Ukraine as Victim And Factor of the Globalization of Catastrophes

13 May, 2003 - 00:00


This article is based on a paper presented last August at the Fifth Congress of the International Association of Ukrainian Studies in Chernivtsi and subsequently revised.

Mankind has never lacked apocalyptic visions, be they from Saint John the Divine, Nostradamus, even Bulgaria’s Grandmother Vanga. Meanwhile, scientific predictions have somehow attracted less attention and, projected somewhere onto a vague future, often remain on the margins of consciousness.

Without doubt, this must be characteristic of human psychology: eschatological prophesies are better received than dry scholarly prognoses that require no decisions and sometimes even foster a hedonistic frame of mind or escapism.

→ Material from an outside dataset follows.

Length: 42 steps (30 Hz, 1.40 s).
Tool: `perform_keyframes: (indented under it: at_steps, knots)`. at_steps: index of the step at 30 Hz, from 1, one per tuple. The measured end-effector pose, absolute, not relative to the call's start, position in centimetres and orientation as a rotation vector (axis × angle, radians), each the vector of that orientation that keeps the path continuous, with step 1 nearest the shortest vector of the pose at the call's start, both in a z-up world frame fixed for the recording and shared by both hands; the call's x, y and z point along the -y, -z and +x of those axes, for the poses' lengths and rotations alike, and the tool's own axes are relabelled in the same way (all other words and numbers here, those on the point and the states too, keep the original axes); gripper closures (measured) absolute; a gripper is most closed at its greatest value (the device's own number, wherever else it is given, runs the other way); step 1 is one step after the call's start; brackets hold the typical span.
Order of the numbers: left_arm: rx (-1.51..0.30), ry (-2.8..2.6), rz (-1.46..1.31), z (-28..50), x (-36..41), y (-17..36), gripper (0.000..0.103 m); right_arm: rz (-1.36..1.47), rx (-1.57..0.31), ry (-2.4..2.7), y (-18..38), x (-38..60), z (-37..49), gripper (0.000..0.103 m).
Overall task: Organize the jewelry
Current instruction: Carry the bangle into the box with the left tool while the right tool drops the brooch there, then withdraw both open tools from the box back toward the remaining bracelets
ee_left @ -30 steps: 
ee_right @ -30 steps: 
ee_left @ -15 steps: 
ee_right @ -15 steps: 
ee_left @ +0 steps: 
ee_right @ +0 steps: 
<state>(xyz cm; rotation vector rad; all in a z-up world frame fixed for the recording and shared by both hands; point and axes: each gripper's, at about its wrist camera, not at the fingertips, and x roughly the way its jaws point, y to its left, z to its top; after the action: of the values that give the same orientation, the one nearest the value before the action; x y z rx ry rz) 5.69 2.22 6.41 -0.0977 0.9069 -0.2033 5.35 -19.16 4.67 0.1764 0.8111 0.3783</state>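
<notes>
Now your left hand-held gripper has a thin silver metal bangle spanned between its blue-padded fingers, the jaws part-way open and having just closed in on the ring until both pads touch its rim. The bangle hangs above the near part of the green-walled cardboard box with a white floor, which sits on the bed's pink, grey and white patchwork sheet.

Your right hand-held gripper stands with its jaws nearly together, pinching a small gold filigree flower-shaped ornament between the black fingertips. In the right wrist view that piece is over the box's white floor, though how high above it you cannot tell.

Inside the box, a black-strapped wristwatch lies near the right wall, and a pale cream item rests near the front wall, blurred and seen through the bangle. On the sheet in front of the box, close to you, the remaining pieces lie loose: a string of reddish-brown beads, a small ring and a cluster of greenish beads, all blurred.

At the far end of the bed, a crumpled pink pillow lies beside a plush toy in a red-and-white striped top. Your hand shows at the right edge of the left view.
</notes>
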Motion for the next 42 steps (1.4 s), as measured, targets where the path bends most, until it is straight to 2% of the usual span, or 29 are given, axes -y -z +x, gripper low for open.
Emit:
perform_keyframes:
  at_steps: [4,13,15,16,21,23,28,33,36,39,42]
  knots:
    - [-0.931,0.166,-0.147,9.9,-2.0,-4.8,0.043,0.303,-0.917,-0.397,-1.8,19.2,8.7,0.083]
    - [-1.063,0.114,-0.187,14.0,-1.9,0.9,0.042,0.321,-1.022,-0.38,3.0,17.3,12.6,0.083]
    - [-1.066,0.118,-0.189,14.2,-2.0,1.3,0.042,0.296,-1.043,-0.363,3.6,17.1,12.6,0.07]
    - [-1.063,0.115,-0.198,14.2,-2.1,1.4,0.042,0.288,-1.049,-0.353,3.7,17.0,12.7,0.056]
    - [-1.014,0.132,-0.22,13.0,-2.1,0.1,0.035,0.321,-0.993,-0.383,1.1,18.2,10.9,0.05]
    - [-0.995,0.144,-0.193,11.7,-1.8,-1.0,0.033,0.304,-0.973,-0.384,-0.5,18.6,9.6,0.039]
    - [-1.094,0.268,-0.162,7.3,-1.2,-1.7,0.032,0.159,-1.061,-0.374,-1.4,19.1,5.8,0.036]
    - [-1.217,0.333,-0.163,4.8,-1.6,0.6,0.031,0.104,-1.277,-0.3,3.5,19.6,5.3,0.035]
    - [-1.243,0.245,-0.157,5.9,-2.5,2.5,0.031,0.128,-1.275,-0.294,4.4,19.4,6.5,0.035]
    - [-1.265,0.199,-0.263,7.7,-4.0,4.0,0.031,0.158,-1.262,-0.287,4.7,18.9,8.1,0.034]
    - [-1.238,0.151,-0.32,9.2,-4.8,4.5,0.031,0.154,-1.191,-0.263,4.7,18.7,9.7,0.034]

In fact, there is little that people or humanity as a whole can do about the situation. They delegate power to their governments and presidents, and then the mechanisms of politics come into play, mechanisms upon which people can exert only minimal influence, especially when we consider those who stand at the podium of world politics. The time of great men seems passed, while more and more the nominees of great clans come to power, people in fact bereft of ethics or a philosophy of existence. Globalization is not only a matter of the economy or commonality of interests, but also of conflicts and causes of technologically caused and natural calamities. Humanity has neither levers of influence nor mechanisms of control, and thus issues now relegated to science fiction could tomorrow well become sinister realities.

One example is cloning. It seems that Dolly the sheep was cloned quite recently. Now they are trying to clone human embryos. The US Congress has categorically forbidden this. Russia also seems opposed, yet it is concerned primarily with not being outdone. Meanwhile a physician like Conan Doyle’s Professor Moriarty assures us that there are already three women on the planet with cloned embryos. This means that we can expect some very unpleasant surprises on this plane, first of all in the form of genetic misprints and macabre military projects that will relegate zombies and ninja to the background.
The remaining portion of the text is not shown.